**Problem statement**. Wherever the word "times" occurs in the listing below, copy that whole line.

**Task inputs**.
_____

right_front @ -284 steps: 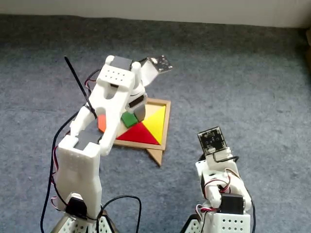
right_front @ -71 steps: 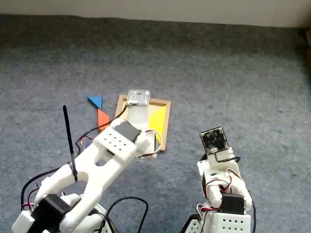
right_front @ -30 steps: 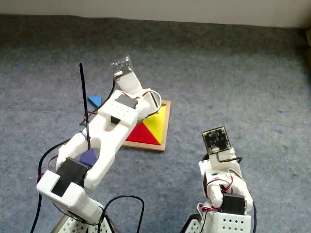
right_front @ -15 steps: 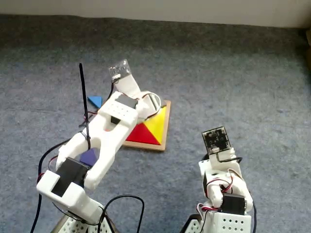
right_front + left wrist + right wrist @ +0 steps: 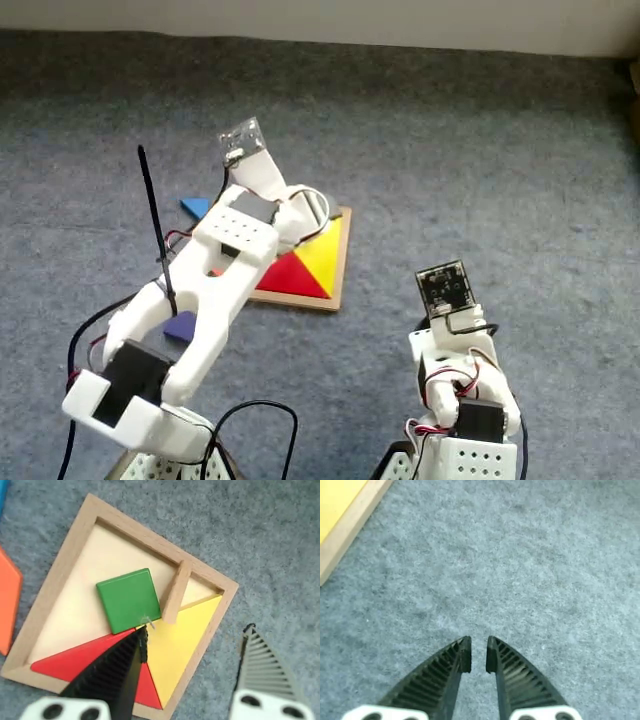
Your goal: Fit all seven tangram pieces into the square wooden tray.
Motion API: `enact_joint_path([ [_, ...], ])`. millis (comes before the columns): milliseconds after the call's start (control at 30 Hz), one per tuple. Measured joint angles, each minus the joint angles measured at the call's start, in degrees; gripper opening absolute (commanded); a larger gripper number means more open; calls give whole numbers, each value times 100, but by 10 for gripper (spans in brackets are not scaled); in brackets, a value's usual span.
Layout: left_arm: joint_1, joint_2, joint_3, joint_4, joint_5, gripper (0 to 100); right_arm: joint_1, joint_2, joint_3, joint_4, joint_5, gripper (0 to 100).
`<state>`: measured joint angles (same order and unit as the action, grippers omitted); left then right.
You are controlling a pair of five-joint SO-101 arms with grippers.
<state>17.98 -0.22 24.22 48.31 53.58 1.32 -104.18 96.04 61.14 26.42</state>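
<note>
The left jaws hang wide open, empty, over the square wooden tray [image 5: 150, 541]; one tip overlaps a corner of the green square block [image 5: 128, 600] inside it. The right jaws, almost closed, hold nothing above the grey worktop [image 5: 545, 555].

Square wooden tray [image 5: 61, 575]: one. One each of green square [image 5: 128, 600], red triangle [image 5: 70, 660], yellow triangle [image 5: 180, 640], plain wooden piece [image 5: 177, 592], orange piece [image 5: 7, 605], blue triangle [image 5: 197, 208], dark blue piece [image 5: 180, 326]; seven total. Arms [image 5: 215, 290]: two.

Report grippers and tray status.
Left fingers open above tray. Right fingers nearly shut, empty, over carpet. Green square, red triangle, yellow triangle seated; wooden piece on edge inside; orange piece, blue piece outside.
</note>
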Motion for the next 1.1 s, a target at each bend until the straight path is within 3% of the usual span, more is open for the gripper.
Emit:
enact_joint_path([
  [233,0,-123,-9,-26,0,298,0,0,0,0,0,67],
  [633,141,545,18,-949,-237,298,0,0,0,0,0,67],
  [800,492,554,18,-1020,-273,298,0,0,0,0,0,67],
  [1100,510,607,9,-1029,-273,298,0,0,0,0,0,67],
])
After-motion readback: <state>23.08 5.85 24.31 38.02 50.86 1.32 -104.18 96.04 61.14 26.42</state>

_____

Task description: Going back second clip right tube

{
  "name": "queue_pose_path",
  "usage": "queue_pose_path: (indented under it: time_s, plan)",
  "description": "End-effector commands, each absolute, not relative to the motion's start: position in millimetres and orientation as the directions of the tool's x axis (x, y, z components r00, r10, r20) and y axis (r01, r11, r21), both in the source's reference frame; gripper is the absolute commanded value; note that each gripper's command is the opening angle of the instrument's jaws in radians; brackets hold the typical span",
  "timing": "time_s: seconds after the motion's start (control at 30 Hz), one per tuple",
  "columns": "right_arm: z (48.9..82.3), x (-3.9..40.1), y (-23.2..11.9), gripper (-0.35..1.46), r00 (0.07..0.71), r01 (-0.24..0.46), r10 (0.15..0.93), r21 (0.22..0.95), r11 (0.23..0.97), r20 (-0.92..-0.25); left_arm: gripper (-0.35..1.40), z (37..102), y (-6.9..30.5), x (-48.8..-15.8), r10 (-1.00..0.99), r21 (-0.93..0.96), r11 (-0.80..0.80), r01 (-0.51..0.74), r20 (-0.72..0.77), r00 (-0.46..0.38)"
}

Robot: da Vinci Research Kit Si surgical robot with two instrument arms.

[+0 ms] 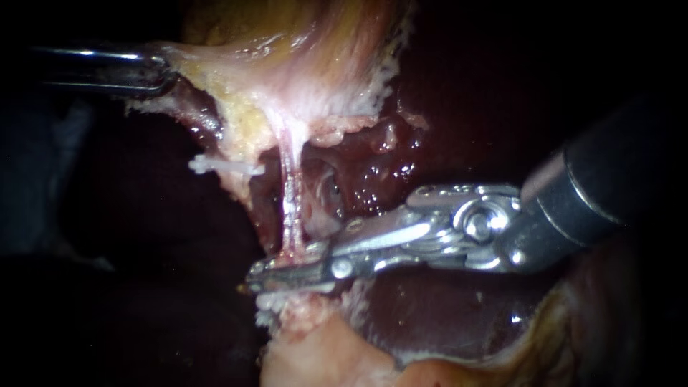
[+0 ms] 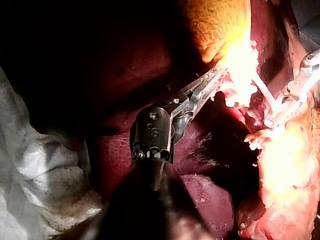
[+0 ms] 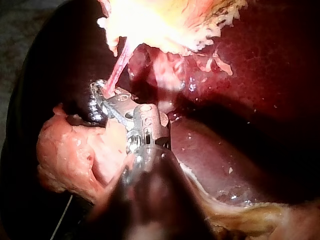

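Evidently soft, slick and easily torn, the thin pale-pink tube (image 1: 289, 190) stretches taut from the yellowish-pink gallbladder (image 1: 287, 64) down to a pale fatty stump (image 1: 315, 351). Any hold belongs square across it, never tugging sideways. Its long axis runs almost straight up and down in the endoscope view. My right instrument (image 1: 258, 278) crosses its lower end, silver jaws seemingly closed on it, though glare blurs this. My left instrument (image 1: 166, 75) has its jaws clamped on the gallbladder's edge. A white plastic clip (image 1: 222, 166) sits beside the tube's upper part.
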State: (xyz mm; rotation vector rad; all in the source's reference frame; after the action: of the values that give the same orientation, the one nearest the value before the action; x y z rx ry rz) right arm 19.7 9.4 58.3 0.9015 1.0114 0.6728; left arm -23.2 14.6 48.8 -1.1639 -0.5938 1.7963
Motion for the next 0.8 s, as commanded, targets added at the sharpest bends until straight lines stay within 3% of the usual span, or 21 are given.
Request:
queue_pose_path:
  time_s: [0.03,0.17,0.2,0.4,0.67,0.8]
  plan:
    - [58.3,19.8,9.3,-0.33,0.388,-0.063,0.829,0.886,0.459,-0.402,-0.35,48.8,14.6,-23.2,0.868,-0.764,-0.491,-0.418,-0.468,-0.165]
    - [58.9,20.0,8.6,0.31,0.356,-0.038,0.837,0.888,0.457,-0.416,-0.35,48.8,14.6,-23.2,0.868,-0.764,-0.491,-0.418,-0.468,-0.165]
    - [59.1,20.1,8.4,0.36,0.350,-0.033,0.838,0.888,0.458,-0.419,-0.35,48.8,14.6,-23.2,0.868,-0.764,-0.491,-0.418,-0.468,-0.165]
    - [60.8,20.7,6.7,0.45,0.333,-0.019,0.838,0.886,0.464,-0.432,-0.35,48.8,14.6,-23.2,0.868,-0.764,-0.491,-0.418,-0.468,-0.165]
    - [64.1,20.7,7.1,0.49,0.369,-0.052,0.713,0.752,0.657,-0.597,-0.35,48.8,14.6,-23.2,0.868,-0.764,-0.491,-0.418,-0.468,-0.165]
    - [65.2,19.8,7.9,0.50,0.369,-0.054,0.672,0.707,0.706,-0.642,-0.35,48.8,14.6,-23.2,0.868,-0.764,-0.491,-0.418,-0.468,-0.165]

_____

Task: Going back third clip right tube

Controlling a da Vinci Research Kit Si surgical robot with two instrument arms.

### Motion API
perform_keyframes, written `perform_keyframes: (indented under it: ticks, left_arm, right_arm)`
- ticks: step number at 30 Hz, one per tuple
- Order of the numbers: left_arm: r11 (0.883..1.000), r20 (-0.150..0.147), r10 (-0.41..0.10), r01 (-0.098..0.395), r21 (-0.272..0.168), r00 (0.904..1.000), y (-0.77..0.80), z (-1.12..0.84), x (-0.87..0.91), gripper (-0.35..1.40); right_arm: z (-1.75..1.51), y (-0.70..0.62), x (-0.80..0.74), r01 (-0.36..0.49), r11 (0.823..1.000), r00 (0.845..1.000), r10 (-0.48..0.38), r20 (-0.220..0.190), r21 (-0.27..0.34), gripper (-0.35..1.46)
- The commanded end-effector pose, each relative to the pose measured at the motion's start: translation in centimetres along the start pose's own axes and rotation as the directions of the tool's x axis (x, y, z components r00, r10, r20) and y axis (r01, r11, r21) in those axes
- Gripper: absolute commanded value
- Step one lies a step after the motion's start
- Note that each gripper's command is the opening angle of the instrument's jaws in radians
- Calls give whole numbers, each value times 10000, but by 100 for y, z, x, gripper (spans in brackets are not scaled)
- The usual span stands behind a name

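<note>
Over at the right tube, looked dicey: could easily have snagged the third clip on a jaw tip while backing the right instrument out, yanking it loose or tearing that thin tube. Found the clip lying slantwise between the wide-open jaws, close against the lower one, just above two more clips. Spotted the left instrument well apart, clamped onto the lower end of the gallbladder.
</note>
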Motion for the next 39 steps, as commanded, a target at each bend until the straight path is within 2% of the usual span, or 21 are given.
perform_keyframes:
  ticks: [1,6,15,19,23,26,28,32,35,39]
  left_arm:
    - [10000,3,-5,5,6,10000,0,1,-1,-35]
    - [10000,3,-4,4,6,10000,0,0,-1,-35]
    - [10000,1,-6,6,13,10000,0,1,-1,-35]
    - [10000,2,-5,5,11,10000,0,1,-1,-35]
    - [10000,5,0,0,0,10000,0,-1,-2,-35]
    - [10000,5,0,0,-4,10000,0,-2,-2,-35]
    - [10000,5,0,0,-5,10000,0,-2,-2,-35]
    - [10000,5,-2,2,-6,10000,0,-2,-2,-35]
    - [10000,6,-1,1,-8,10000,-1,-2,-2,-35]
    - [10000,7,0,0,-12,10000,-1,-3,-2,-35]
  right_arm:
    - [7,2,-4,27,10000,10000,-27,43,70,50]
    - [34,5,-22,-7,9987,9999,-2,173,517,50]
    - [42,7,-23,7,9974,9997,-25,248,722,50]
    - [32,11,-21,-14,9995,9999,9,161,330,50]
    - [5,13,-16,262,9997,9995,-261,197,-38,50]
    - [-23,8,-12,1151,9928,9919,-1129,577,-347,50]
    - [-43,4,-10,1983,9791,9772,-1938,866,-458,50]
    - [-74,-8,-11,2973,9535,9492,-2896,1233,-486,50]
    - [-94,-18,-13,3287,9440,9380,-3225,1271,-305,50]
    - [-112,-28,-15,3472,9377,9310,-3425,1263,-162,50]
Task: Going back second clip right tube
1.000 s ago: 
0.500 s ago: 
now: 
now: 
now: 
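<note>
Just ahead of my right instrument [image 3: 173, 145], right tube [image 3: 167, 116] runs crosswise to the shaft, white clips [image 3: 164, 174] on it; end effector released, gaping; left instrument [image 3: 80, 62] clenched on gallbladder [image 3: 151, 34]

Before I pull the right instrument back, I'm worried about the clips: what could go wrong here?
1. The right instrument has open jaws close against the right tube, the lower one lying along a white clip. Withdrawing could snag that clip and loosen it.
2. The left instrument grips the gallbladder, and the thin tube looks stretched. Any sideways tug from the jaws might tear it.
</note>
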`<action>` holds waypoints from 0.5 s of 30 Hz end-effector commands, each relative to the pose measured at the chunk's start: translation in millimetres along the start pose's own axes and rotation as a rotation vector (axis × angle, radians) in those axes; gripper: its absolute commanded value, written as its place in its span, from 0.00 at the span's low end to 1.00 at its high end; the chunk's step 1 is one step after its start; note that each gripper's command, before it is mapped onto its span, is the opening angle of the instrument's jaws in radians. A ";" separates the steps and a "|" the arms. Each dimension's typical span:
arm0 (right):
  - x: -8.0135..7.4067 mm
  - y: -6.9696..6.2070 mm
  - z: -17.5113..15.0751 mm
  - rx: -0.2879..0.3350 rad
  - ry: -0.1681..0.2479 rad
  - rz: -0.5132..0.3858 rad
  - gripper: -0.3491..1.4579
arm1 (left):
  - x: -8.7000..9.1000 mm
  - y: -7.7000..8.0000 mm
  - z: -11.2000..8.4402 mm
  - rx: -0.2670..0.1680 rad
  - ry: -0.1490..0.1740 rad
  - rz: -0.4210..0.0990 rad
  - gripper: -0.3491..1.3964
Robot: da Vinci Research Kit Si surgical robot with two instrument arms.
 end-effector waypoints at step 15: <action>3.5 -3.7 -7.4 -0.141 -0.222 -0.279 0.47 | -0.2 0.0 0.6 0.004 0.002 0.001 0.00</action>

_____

**Answer to the exercise**.
Motion API: `enact_joint_path([ [_, ...], ])`. millis (comes before the columns): milliseconds after the call's start (control at 30 Hz), one per tuple. Measured joint angles, each minus the joint angles measured at the call's start, in degrees; gripper opening absolute (commanded); a larger gripper number means more open; calls give whole numbers, each value times 100, but by 10 for gripper (spans in brackets are not scaled); in brackets, a value's usual span.
- Calls give whole numbers, each value times 10000, but by 100 for y, z, x, gripper (spans in brackets are not scaled)

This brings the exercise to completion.